Carter's "Demon Trinity" (Ghatanothoa, Ythogtha, and Zoth-Ommog) were spawned on a planet near the double star Xoth. They are the progeny of a mating between Cthulhu and the quasi-female entity Idh-yaa.

===Ghatanothoa===

Ghatanothoa is said to be the firstborn of Cthulhu. He is infamous for his horrid appearance, and fearsome medusa-like ability, which causes a viewer's skin to become hard and leathery but preserves the brain, leaving the victim to go slowly mad trapped within an immobile shell. Aliens from Yuggoth built a colossal fortress atop the mountain Yaddith-Gho in K'naa in the lost continent of Mu, and sealed Ghatanothoa below it beneath a vast trapdoor. Among the myriad deities worshipped in Mu, Ghatanothoa was the most respected as well as the most feared. Prior to the destruction of Mu, Ghatanothoa's cult became the most powerful on the continent, though opposed by the priests of Shub-Niggurath.

Some critics have suggested that Ghatanothoa, who first appeared in Lovecraft's story ghostwritten for Hazel Heald, "Out of the Aeons", was intended by Lovecraft to be another name for Cthulhu.

===Ythogtha===

Ythogtha is the second son of Cthulhu and resembles a gigantic, humanoid frog, or Deep One, with only a single eye in the center of his forehead, like a cyclops. A dense mane and a beard of writhing tentacles grows from his head. Although never fully described in Carter's own stories, Ythogtha is incredibly large; when the sorcerer-priest Zanthu attempts to free Ythogtha from his prison, he mistakes his god's clawed, slimy fingertips for mountainous heads.
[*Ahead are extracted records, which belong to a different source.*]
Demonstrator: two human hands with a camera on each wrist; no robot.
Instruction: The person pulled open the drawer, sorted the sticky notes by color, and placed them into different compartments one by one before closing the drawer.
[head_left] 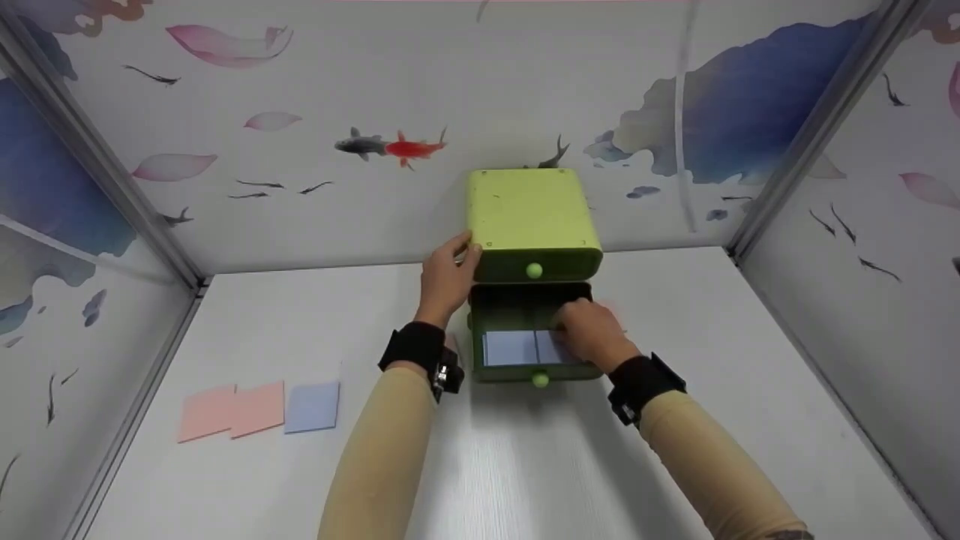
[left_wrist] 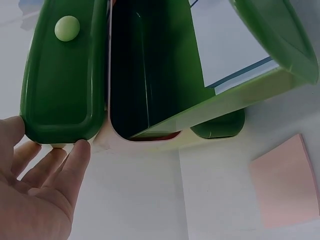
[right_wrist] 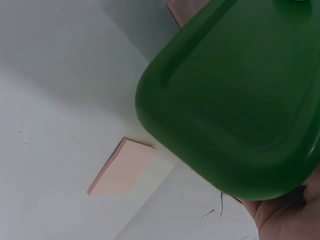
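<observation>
Evidently, the green box (head_left: 529,210) stood upright at the far side of the table (head_left: 525,472), close to the patterned wall (head_left: 420,75). Its upper drawer (head_left: 502,265) was closed, while its lower drawer (head_left: 502,373) stuck out towards the near side. Inside that lower drawer, two blue pads lay side by side: the left one (head_left: 510,348) in plain sight, the right one (head_left: 551,347) partly covered by the right hand (head_left: 591,332).

The right hand reached down into the drawer with bent fingers; their tips were hidden, so I could not tell whether they pinched anything. The left hand (head_left: 447,279) rested against the left side of the box beside the upper drawer, its fingers spread and mostly straight, touching the edge.

Left of the box, partly behind the left wrist, lay a pink pad (left_wrist: 286,182). Another pink pad (right_wrist: 124,167) lay to the right. Farther left, two overlapping pink pads (head_left: 208,412) sat beside a blue pad (head_left: 312,407).
</observation>
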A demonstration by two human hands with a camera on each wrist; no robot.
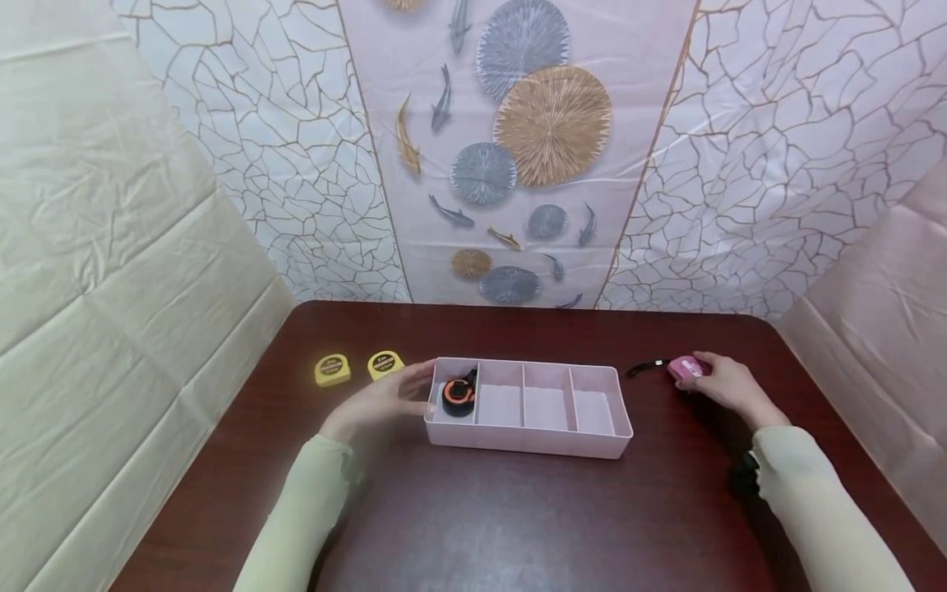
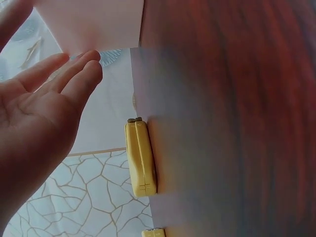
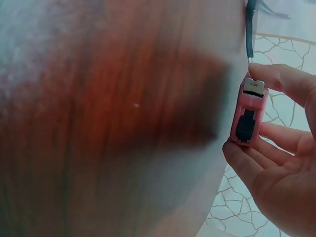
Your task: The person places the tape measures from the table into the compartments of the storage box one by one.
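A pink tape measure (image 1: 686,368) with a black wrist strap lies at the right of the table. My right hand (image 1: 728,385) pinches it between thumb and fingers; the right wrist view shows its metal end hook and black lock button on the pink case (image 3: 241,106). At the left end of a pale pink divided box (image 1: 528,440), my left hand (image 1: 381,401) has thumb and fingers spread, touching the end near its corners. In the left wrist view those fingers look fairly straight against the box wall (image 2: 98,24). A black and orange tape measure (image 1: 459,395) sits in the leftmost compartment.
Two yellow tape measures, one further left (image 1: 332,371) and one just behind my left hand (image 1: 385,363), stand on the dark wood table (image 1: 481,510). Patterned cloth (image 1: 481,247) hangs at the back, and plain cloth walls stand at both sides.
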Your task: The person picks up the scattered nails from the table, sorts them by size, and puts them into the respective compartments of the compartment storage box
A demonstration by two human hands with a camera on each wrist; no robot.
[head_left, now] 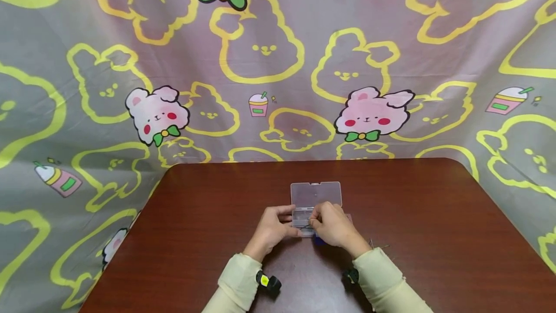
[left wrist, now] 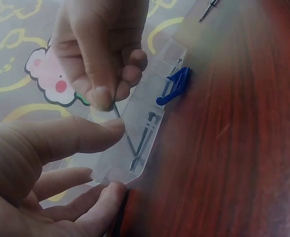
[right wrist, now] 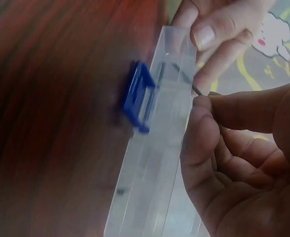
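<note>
A clear plastic case [head_left: 304, 216] lies on the table, its lid [head_left: 316, 194] raised at the back and a blue latch [left wrist: 177, 86] on its front edge. My left hand [head_left: 273, 228] holds the case's left end, thumb and fingers spread about the corner. Above the compartments my right hand [head_left: 331, 223] pinches a thin dark metal rod [left wrist: 125, 129] between thumb and index finger. The rod slants down, its lower end over the front compartment by the left end. Dark slim pieces with wider heads [left wrist: 147, 129] lie in that compartment.
Beside my right wrist, a few thin metal pieces [head_left: 379, 245] lie on the brown wooden table [head_left: 208, 206]. A patterned curtain [head_left: 260, 62] hangs behind the table's far edge. Both wrists wear dark camera straps [head_left: 270, 282].
</note>
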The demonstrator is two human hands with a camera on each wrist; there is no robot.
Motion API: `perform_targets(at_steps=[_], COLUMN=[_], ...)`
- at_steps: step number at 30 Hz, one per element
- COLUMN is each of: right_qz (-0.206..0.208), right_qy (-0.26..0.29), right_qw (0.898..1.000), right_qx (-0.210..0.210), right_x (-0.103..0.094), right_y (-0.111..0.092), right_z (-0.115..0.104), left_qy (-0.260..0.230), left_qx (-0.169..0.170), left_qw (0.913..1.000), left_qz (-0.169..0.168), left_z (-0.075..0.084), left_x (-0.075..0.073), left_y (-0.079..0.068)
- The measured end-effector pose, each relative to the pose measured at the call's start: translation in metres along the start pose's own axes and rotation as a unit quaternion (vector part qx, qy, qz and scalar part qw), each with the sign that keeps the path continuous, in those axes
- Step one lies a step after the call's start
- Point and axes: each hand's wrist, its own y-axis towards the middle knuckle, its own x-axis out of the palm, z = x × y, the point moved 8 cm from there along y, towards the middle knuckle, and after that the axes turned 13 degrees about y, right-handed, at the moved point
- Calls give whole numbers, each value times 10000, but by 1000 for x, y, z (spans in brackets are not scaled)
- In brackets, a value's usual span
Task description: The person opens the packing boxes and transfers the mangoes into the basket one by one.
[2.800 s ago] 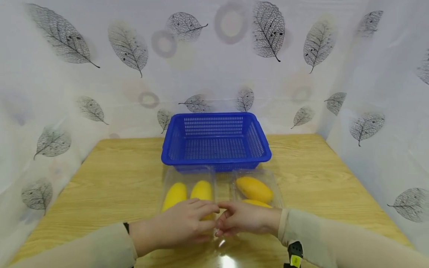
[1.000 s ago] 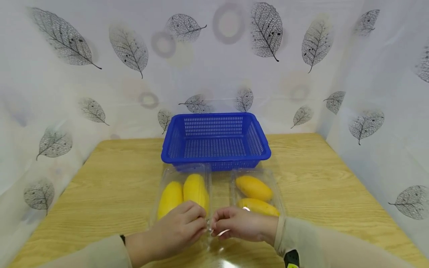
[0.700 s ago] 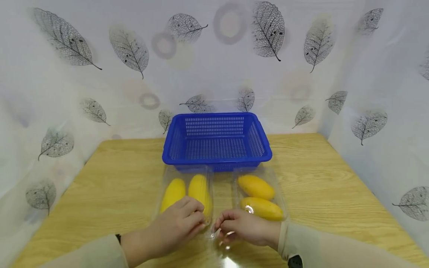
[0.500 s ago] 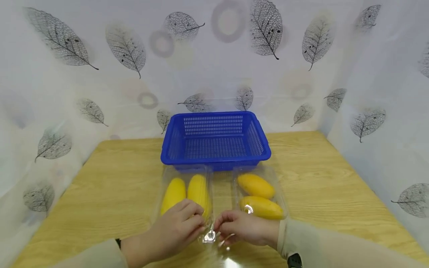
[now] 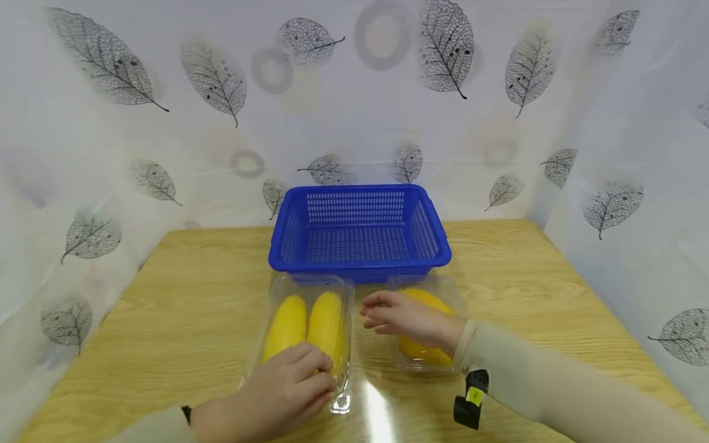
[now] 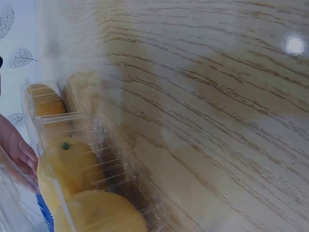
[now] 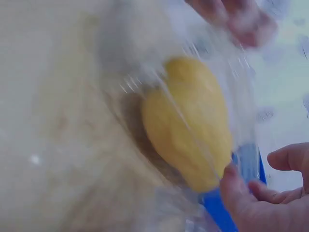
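Observation:
Two yellow oblong fruits (image 5: 324,320) lie side by side in the left clear plastic box (image 5: 346,363), which has a shiny near corner. My left hand (image 5: 282,391) grips the front part of this box with curled fingers; its palm and thumb are hidden in the head view. Blurred left fingertips (image 7: 246,21) show over the clear plastic in the right wrist view. My right hand (image 5: 412,317) is raised above the left side of the right clear plastic box (image 5: 426,367), its fingers loosely bent and holding nothing. It partly covers the mangoes (image 5: 426,298) there.
A blue perforated basket (image 5: 360,264) stands just behind both boxes on the wooden table (image 5: 194,295). Behind it hangs a leaf-patterned curtain (image 5: 354,123), which also runs along both sides.
My right hand has left the front corner of the left box and moved up and back over the right box. My left hand stays at the left box, slightly lower and nearer.

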Motion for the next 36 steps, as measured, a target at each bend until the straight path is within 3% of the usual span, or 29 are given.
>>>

The Elder Gods imprisoned Ythogtha in the Abyss of Yhe. He is served by the planarian-like yuggs and their lord, Ubb, The Father of Worms. Ythogtha's legend is chronicled in the Zanthu Tablets.

===Zoth-Ommog===

Zoth-Ommog is the third son of Cthulhu. He has a cone-shaped body, a razor-fanged reptilian head, like that of a Tyrannosaurus rex, four broad, flat, starfish-like arms with suckers, and a mane of tentacles. How he swims or walks on the ocean floor is unknown, but it is possible that he has a slug-like foot similar to that of the Great Race of Yith.

Zoth-Ommog was imprisoned by the Elder Gods beneath the seabed, near Ponape and R'lyeh. Like his older brother, Ythogtha, Zoth-Ommog is served by Father Ubb and the Yuggs. Zoth-Ommog's legend is chronicled in the R'lyeh Text and the Ponape Scripture.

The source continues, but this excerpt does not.